I don't know, boys, should we believe him?


----------



## omega58 (Sep 3, 2003)

I have never had any issue with PSP being anti hunting. 

What store was the OP at?


----------



## pigeon (Jan 25, 2009)

No only 2 post ????


----------



## pigeon (Jan 25, 2009)

I seen it at the grandville store two or three times


----------



## omega58 (Sep 3, 2003)

pigeon said:


> I seen it at the grandville store two or three times


Did you say anything to someone working? I would let someone know, I go to the Alpine and 28th street store.

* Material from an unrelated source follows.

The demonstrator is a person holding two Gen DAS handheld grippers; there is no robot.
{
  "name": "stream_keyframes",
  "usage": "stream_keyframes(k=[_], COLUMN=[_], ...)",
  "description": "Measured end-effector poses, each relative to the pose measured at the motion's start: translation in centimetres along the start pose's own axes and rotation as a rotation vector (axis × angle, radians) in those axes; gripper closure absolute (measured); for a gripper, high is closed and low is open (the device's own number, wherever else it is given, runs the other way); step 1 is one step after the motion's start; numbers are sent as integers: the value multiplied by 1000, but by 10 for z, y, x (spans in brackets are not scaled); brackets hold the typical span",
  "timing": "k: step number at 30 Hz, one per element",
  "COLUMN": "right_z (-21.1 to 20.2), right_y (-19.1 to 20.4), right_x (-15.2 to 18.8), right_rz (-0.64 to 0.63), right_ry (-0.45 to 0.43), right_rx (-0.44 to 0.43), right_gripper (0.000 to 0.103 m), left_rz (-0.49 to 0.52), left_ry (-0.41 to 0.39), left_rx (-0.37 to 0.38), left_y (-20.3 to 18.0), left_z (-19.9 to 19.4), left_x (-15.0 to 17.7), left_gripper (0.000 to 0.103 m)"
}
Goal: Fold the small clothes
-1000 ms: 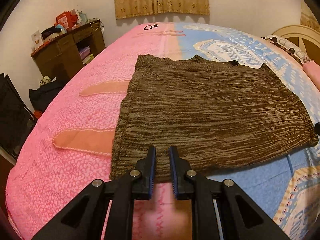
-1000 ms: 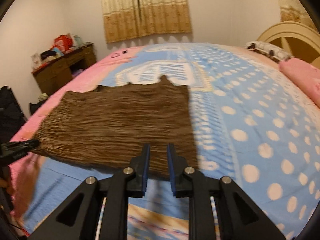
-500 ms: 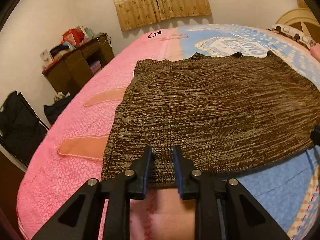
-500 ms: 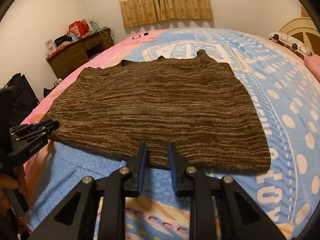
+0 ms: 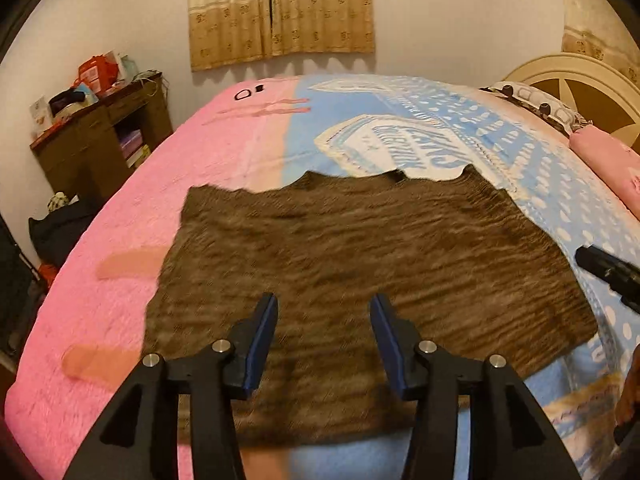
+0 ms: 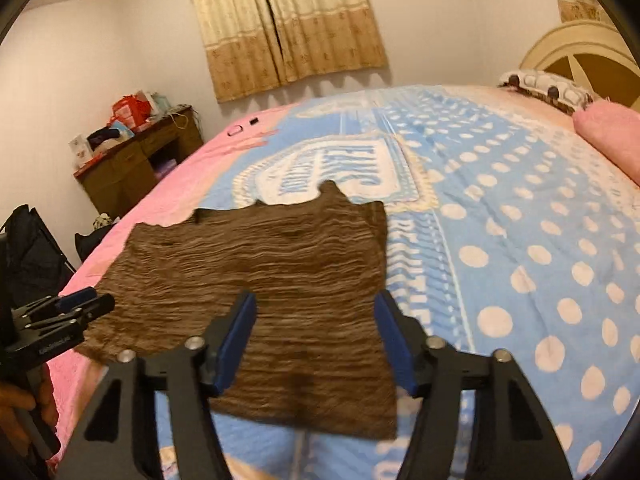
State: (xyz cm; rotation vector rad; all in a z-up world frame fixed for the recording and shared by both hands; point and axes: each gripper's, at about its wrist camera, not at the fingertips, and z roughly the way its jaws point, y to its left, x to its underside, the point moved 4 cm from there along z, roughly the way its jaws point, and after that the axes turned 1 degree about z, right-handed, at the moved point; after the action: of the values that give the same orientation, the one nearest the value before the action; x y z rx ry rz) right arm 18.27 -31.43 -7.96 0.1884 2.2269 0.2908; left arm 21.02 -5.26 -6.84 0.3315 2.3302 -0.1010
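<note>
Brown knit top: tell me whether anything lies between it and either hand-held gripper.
Nothing visible does. The brown knit top lies flat on the bedspread, bare of other things; the left hand-held gripper and right hand-held gripper, jaws opening, hang directly over its near edge.

A home bedroom: a wide bed [image 5: 248, 152] under a pink and blue spotted blanket fills the frame, with a cream headboard [image 5: 580, 80] and pink pillow [image 6: 612, 136] upper right, patterned curtains [image 5: 280, 8] at top centre, and a cluttered wooden dresser [image 5: 100, 140] at left.

Brown knit top [image 5: 360, 272] flat on bedspread [image 5: 200, 168]
</note>
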Motion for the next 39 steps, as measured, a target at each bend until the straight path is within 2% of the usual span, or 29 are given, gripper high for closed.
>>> stream_keyframes(k=[3,8,10,11,13,14,15,16,18,20,21,23,26,30,32,34,37,39], right_z=[16,51,60,75,93,95,94,94,95,96,96,94,92,76,68,63,62,65], right_y=[-8,-30,-33,-36,-38,-38,-35,-33,-31,-30,-31,-32,-30,-13,5,29,71,107], right_x=[-9,-33,-35,-34,-25,-22,-22,-21,-21,-22,-22,-22,-24,-39,-49,-59,-69,-73], right_rz=[16,156,171,189,209,201,176,159,119,98,100,137,181,216,199,177,122,63], right_ry=[16,55,63,90,143,135,118,127,147,166,169,177,193,170,166,168,175,174], right_rx=[10,-11,1,29,24,30,31,27,37,24,16,-29,-36,-75,-93,-117,-149,-164], right_gripper=[43,42,42,42,42,41,41,41,46,60,63,79,83,84,84,84,86,87], left_rz=[-37,-71,-85,-90,-105,-107,-104,-101,-92,-75,-70,-70,-74,-79,-58,-58,-85,-144], left_ry=[-1,6,29,51,92,89,51,55,61,62,64,65,66,76,101,92,51,16], left_rx=[26,28,36,43,50,52,56,56,50,41,39,42,49,83,111,126,126,128], left_y=[-6,-12,-16,-18,-20,-20,-20,-21,-24,-26,-28,-26,-24,-20,-17,-8,22,53], left_z=[12,37,56,65,81,86,84,84,84,83,83,83,83,83,76,63,36,21], left_x=[-17,-35,-31,-28,-15,-8,-6,-7,-8,-8,-8,-8,-8,-10,-12,-15,-16,-11], left_gripper=[53,53,53,53,53,51,49,48,45,44,43,42,41,41,41,41,41,41])
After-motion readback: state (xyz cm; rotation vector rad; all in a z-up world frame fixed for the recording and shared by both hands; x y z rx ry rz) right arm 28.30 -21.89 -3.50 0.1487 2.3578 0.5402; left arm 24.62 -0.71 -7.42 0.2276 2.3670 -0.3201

I worked there for a summer at the Alpine one, so I have no problem making an issue known. I worked hard on the dove proposal and I know people were kicked out of there for trying to get people to sign the petition for that. Of course, that got voted down in every county, pretty sad when people that call themselves "hunters" don't stand up for themselves and vote! Granted, it should have never made it that far, and this wolf petition should matter zero if our government can actually follow through.


----------



## Run vizslas (Apr 13, 2013)

Psp121 just join to day guys


----------



## omega58 (Sep 3, 2003)

Run vizslas said:


> Psp121 just join to day guys


Yeah, I'm guessing he is trying to set the record straight here. There is zero endorsement of the anti hunting website by PSP. They were not against the hunters in the dove bill either. 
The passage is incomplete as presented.